#### [TO DO]
From the listing that follows, extract every line and set it down unaltered.

[RAW DATA]

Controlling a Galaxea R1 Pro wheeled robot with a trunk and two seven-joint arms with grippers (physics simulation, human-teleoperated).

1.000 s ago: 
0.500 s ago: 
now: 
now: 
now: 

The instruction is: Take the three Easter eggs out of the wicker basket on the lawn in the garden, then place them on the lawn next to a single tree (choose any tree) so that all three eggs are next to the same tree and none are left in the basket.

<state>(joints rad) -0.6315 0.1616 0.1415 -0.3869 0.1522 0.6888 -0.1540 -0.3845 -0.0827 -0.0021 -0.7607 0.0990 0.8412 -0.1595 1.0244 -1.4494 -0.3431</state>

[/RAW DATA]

#### [WRITTEN RESPONSE]
Controlling a Galaxea R1 Pro wheeled robot with a trunk and two seven-joint arms with grippers (physics simulation, human-teleoperated).

1.000 s ago: 
0.500 s ago: 
now: 
now: 
now: 

The instruction is: Take the three Easter eggs out of the wicker basket on the lawn in the garden, then place them on the lawn next to a single tree (choose any tree) so that all three eggs are next to the same tree and none are left in the basket.

<state>(joints rad) -0.6315 0.1616 0.1415 -0.3869 0.1522 0.6888 -0.1540 -0.3845 -0.0827 -0.0021 -0.7607 0.0990 0.8412 -0.1595 1.0244 -1.4494 -0.3431</state>

Nothing further is needed for this answer.